Search code examples
sqlpostgresqlaggregate-functionscommon-table-expression

Simplifying WHERE (NOT) IN (...) AND WHERE (NOT) IN (...)


In this dbfiddle demo I have a DELETE FROM... WHERE at the end like so:

    ......
    DELETE FROM data_table 
      WHERE
        (location, param_id, ref_time, fcst_time) NOT IN (SELECT location, param_id, ref_time, fcst_time FROM sel1)
      AND
        (location, param_id, ref_time, fcst_time) NOT IN (SELECT location, param_id, ref_time, fcst_time FROM sel2);

Although it works, it seems unnecessarily wordy, and possibly also not optimal in terms of performance?

Is there any way in which this can be simplified, e.g. by using a single NOT IN statement?

Because of the way that they are defined, there is no overlap/intersection between sel1 and sel2.

status_table has 8033 rows

data_table has 116432724 rows

sel1 has 61860084 rows

sel2 has 53706188 rows

Numbers don't necessarily add up because it's a live database and data is going in all the time. And yes, at the moment there are few if any rows to delete because most/all of the data is current.


Solution

  • Answering the original question in this thread:

    ......
    DELETE FROM data_table 
      WHERE
        (location, param_id, ref_time, fcst_time) 
            NOT IN 
        (SELECT location, param_id, ref_time, fcst_time FROM sel1
            UNION ALL
         SELECT location, param_id, ref_time, fcst_time FROM sel2);
    

    Changing WHERE (a) NOT IN (b) AND NOT IN (c) to WHERE (a) NOT IN (b UNION c) not only shortens the expression, but also provides some performance improvements. Depending on how big an overlap there is between b and c, you can pick either UNION or UNION ALL:

    • WHERE (a) NOT IN (b UNION c) removes duplicates between b and c which adds a small cost initially but can speed things up later when a is compared against the effectively smaller union.
    • WHERE (a) NOT IN (b UNION ALL c) skips deduplication, so if by design there can't be any, it's the better choice.

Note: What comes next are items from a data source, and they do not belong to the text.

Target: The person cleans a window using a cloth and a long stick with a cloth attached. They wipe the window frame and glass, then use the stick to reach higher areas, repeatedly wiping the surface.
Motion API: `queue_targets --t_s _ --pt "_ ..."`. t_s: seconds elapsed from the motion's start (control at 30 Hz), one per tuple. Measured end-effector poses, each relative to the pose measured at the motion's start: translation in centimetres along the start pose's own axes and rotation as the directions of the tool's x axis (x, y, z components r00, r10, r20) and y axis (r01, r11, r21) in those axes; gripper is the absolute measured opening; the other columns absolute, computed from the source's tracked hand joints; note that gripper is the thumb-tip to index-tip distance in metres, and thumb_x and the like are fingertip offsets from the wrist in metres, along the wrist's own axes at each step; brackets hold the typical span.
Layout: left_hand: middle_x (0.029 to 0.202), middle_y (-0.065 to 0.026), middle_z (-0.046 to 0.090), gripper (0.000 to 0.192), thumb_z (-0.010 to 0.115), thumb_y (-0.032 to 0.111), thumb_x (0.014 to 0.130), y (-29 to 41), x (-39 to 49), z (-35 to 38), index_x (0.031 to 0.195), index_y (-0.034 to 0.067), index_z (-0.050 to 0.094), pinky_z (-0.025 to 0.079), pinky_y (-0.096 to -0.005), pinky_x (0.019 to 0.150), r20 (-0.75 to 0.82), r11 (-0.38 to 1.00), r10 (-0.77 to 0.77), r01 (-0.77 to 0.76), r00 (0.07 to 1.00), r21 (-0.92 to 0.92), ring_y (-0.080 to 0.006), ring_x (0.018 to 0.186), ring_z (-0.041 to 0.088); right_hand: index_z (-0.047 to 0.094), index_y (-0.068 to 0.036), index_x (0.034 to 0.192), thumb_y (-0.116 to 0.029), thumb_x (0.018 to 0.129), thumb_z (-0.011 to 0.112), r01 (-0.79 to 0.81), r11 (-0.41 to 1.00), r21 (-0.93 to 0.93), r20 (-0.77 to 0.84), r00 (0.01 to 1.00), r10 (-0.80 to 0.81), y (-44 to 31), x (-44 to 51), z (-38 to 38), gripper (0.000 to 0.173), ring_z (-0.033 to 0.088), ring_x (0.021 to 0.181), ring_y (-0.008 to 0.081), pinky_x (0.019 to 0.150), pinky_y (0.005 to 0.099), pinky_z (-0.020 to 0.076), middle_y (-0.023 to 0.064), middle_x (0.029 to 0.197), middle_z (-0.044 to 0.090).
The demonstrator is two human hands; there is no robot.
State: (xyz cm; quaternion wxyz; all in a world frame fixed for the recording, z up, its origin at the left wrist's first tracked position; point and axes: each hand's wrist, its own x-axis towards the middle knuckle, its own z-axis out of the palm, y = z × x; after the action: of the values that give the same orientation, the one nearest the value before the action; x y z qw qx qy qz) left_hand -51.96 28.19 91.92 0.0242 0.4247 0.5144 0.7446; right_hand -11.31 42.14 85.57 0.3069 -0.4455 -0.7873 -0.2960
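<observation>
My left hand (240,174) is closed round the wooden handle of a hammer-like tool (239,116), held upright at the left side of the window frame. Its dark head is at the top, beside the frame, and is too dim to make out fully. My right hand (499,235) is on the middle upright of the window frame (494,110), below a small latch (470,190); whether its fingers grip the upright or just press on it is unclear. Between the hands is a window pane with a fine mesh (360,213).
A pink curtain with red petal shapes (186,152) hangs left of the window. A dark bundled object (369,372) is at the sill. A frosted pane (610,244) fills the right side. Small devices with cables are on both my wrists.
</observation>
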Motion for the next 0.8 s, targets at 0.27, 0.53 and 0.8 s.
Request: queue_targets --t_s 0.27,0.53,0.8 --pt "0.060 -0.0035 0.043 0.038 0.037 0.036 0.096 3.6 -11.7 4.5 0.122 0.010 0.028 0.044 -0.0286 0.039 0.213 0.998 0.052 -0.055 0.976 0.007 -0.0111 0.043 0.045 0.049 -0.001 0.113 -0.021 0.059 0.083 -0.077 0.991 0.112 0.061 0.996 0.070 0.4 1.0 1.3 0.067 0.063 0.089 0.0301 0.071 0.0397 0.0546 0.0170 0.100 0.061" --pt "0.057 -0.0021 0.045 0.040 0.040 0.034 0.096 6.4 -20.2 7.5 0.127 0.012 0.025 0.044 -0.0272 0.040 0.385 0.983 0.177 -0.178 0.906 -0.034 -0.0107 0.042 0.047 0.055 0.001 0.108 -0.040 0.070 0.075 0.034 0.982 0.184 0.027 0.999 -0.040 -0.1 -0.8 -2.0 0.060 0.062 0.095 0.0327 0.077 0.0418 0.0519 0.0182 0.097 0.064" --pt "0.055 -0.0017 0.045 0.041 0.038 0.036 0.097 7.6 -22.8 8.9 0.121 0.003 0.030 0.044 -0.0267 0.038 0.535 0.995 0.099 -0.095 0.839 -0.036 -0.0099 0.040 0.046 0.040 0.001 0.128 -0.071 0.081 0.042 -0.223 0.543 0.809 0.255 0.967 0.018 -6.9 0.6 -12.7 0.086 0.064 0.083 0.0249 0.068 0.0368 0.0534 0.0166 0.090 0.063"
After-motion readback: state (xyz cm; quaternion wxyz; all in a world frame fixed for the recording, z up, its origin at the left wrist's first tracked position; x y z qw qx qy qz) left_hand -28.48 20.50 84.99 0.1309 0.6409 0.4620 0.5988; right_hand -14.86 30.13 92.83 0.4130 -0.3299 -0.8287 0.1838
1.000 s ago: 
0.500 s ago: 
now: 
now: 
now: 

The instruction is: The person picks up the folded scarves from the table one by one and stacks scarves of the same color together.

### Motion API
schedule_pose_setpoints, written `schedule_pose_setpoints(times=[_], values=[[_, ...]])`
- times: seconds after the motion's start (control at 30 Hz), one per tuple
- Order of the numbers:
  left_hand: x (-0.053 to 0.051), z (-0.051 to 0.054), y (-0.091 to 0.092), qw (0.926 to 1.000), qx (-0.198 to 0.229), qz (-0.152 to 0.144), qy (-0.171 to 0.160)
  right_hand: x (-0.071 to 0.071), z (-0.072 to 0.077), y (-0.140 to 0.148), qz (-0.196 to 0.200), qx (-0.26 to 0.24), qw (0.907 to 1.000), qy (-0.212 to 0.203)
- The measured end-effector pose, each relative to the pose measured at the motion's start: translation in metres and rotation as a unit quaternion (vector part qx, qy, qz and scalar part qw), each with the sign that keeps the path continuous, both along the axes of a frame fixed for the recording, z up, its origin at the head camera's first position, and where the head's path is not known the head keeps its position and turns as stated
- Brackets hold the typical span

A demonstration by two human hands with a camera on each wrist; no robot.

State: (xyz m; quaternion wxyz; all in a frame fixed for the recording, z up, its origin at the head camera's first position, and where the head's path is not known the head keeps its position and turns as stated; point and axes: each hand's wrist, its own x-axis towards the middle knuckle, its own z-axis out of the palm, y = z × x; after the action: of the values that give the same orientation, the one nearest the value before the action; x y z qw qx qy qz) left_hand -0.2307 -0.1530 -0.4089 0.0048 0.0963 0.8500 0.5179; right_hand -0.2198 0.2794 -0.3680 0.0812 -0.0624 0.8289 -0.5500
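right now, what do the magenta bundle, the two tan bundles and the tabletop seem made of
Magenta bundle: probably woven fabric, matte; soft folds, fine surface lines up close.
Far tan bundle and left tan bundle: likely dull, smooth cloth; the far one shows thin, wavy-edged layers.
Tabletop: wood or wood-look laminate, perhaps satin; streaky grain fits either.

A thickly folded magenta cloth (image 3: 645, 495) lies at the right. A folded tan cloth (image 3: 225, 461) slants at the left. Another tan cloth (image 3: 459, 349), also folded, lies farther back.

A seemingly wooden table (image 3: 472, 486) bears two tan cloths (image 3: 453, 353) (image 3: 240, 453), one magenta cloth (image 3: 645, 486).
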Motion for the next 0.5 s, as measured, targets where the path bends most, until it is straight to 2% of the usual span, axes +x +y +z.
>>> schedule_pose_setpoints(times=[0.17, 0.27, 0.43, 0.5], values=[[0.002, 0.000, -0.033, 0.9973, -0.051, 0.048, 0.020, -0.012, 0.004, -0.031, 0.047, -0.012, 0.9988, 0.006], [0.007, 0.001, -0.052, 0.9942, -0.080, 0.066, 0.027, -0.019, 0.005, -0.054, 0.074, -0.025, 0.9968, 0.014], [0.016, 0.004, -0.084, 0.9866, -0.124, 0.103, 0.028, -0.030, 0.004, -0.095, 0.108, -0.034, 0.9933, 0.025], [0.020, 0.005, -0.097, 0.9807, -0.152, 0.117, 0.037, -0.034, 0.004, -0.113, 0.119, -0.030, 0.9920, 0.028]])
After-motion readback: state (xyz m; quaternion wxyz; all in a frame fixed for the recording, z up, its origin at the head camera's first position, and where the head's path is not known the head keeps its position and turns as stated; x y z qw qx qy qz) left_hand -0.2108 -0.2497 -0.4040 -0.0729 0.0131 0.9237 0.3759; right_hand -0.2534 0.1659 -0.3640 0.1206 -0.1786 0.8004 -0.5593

    Here's a demo showing how plans change. Locally, I also tested a delete from 120m row table against 2x 10m tables with 99% overlap and got 118s for initial version, 105s for union, 98s for union all. With all the same counts and no overlap, it was 118s, 103s, 95s. With more columns and more complex types, I expect the difference to be more pronounced.

    I figured I'd make my comment into an answer, adding the tests that followed, leaving the broader optimisation to be discussed in the new thread.